WORK REQUEST. The word "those" occurs in some lines of the data. Return each such line.

INFORMATION SUPPLIED.
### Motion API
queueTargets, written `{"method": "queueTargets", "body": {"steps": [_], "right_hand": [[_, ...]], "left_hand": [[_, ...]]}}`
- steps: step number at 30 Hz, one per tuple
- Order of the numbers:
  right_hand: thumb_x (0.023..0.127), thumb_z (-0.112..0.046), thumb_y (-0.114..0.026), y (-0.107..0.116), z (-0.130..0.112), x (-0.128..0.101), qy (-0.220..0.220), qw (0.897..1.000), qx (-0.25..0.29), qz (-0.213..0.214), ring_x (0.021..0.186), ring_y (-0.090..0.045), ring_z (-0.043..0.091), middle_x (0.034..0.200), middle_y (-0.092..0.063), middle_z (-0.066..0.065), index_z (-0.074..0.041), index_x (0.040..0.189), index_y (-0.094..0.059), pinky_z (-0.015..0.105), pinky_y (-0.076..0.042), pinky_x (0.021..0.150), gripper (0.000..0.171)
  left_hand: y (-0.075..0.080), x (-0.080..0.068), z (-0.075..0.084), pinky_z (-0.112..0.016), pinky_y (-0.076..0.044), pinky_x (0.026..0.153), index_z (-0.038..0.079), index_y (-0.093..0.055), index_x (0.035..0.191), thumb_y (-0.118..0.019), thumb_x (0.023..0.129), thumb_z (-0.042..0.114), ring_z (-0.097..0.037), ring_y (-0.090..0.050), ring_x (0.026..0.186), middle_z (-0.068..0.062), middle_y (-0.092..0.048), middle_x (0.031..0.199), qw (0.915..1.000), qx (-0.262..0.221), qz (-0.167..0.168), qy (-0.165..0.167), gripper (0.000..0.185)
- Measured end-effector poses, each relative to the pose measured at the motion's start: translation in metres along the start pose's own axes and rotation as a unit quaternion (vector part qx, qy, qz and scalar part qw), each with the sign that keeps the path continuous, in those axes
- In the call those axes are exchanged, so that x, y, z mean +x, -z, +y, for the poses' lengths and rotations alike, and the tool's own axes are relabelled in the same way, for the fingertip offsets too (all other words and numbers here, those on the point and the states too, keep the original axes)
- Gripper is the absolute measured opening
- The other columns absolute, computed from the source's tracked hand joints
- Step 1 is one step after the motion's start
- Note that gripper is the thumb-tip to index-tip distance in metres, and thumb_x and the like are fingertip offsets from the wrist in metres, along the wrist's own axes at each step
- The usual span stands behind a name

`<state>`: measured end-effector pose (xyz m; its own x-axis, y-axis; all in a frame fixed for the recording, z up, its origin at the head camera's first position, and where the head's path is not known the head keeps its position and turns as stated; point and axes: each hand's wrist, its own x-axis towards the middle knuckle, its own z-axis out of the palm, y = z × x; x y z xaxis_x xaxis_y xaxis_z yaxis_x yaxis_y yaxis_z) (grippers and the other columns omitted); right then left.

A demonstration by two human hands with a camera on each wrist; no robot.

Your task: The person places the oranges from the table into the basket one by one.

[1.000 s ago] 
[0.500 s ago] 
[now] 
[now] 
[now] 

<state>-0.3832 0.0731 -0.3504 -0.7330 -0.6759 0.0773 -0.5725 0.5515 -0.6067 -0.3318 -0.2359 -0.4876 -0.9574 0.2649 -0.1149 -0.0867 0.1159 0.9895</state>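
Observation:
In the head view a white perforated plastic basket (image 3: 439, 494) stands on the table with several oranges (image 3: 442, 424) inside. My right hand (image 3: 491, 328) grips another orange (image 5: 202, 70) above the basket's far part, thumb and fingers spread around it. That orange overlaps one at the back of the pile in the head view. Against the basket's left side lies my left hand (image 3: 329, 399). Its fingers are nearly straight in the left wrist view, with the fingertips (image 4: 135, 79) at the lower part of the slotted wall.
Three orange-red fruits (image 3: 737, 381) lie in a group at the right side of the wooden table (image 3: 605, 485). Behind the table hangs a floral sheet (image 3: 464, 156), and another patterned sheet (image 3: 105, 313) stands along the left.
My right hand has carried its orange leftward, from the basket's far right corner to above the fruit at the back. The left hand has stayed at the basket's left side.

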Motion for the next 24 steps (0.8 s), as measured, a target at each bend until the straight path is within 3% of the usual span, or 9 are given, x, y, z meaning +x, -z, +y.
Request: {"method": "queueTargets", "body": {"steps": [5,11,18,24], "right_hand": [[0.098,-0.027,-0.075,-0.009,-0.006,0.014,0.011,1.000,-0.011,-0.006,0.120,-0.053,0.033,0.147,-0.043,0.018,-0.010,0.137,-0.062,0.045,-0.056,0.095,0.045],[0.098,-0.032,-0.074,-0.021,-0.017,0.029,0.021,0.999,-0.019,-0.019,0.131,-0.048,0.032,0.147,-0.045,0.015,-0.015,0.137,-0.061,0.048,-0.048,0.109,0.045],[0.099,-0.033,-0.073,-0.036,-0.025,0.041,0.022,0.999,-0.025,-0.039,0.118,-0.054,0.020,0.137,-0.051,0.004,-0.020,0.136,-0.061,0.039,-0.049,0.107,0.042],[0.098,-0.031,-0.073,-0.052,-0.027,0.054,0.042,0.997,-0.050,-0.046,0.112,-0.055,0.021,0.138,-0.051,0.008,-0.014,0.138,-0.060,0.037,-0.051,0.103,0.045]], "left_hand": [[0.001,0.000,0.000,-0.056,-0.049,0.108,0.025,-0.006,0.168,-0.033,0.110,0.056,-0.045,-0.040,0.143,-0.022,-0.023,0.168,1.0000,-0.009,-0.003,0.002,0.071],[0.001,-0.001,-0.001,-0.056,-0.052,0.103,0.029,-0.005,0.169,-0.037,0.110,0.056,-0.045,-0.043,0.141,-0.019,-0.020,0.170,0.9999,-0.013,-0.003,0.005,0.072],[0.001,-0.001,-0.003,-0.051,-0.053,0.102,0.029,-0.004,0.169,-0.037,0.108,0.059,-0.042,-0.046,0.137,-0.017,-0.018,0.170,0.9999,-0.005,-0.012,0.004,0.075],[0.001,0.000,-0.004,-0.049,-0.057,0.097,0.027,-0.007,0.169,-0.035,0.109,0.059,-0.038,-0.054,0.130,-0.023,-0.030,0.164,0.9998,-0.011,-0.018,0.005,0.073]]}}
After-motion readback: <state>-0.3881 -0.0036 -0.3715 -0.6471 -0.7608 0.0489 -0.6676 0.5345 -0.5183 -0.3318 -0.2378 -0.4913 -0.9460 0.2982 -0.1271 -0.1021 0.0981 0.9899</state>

WRITTEN REPLY.
- Measured end-effector poses, each relative to the pose measured at the motion's start: translation in metres along the start pose's own axes and rotation as a unit quaternion (vector part qx, qy, qz and scalar part qw), each with the sign that keeps the path continuous, in those axes
- In the call those axes are exchanged, so that x, y, z mean +x, -z, +y, for the poses' lengths and rotations alike, and the tool's own axes are relabelled in the same way, for the fingertip offsets too (all other words and numbers here, those on the point and the states too, keep the original axes)

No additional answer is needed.